Asmgen is tweaked to allow the selection of the register allocator,
and collect metrics;
Cfg is augmented with utility functions;
Cfg_intf is tweaked so that two fields of instruction, namely
arg and res, are now mutable, and a new field is added to store
the work list the instruction belongs to;
Cfg_dataflow and Cfg_liveness are tweaked so that the transfer
function take an additional parameter indicating whether the instruction
can raise;
Cfg_equivalence is tweaked to disable the comparison of live set on
certain instructions;
Emit is augmented to collect metrics (number of instructions, moves,
spills and reloads);
Reg is tweaked so that a register now holds its class, its work list,
its color, and its alias.

Use

At this point, the register allocators are enabled and controlled by
environment variables. REGISTER_ALLOCATOR selects the register
allocator:

if the variable is unset, the existing register allocator will be used;
if the variable is set to irc, then the IRC allocator will be used
(note that case is ignored).

All allocators can use the REGALLOC_STATS variable to enable the production
of metrics. When the variable is set, its value is interpreted as the path to
a directory where quasi-CSV files will be produced. One file will be produced
by compiler invocation, and its base name will be the MD5 digest of the
command-line parameter. The first line of the file will contain the command-line
arguments, while the other lines are CSV contents. Each CSV line contains the
various metrics for a given function.

The IRC allocator can be further controlled through the following variables:

IRC_VERBOSE to output a lot of debug statements;
IRC_INVARIANTS to check invariants at each step of the process;
IRC_SPLIT to select the kind of splitting to apply before register
allocation proper (off for no splitting and naive for the pseudo-
or naive splitting described above);
IRC_SPILLING_HEURISTICS to select the heuristics to use when
choosing a register to spill (set-choose to randomly choose a
register and flat-uses to choose the least-used register).

Generated code

The current version of IRC is worse than the current register allocator
in at least two areas: spilling code and memory operands.

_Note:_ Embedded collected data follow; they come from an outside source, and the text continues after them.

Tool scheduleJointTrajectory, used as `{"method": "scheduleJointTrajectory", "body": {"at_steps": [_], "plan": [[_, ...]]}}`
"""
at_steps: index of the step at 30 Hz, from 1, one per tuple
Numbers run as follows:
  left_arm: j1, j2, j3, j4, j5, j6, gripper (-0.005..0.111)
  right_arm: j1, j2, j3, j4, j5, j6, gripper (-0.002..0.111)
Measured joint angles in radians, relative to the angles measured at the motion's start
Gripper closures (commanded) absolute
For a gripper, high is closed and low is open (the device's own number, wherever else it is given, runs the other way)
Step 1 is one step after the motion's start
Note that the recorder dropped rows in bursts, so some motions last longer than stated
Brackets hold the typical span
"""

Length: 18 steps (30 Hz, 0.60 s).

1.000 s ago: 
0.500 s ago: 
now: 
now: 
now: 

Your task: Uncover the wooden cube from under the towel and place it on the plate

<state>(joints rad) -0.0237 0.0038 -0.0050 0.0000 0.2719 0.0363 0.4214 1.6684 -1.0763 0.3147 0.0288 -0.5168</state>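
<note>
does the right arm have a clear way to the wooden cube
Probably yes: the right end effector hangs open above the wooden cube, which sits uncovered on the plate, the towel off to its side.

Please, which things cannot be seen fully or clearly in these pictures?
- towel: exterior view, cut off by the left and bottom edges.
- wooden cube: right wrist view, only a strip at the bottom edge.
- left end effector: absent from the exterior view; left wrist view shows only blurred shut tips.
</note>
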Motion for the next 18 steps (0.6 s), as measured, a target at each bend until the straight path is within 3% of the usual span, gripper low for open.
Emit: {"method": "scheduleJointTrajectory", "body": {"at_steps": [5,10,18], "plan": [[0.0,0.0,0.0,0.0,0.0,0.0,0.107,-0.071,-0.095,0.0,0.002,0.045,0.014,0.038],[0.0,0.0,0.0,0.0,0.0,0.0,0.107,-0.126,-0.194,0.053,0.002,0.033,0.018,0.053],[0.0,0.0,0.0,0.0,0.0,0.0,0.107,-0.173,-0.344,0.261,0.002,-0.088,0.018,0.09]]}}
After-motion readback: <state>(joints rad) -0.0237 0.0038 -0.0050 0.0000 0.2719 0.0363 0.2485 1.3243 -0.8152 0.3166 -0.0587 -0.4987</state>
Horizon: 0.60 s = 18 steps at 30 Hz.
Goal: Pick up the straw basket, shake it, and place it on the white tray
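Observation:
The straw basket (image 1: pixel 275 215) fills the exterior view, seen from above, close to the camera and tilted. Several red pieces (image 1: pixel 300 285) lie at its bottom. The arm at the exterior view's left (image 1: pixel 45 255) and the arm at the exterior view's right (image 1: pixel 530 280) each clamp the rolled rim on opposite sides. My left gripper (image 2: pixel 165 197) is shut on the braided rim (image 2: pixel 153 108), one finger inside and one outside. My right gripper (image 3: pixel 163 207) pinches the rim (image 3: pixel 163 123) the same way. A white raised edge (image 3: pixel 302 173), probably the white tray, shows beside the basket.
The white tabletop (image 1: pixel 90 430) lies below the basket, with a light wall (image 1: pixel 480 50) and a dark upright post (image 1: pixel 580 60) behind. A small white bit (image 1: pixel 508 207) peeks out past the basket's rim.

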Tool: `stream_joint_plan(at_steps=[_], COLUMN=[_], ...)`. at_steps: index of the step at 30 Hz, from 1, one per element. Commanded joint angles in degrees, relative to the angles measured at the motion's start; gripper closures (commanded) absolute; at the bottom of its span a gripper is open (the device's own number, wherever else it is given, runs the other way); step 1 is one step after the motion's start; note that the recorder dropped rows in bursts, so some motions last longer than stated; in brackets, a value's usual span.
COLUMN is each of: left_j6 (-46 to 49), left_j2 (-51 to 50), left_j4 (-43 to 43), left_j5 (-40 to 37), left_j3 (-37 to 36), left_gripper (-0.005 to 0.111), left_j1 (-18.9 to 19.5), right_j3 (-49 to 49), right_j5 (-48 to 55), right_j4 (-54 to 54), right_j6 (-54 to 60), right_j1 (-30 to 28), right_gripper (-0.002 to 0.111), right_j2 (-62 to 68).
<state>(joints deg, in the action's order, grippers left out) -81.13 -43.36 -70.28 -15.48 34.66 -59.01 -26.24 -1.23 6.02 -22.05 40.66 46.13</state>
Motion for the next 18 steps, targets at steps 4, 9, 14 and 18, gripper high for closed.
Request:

The original article will produce a spill (resp. reload) for each write (resp. read)
use of a register that is being spilled (this is the behaviour with IRC_SPLIT set
to off). The naive splitting will produce a spill/reload for each destruction
point of a register that is being spilled (this is the behaviour with IRC_SPLIT
set to naive). Both are worse than the split pass implemented by the existing
register allocator.

The logic from the Reload module is not reused / reimplemented, which means
that all operands are in hardware register and that we do not take advantage of
the fact that some operations can accept one operand on the stack. Put
differently, the current implementation always reloads the spilled value into a
register before the operation while the existing register allocator can use the
value directly from the stack.

Tests and benchmarks

The IRC allocator has been successfully tested (building the distribution,
and running the test suite from upsteam) with closure, flambda and flambda2.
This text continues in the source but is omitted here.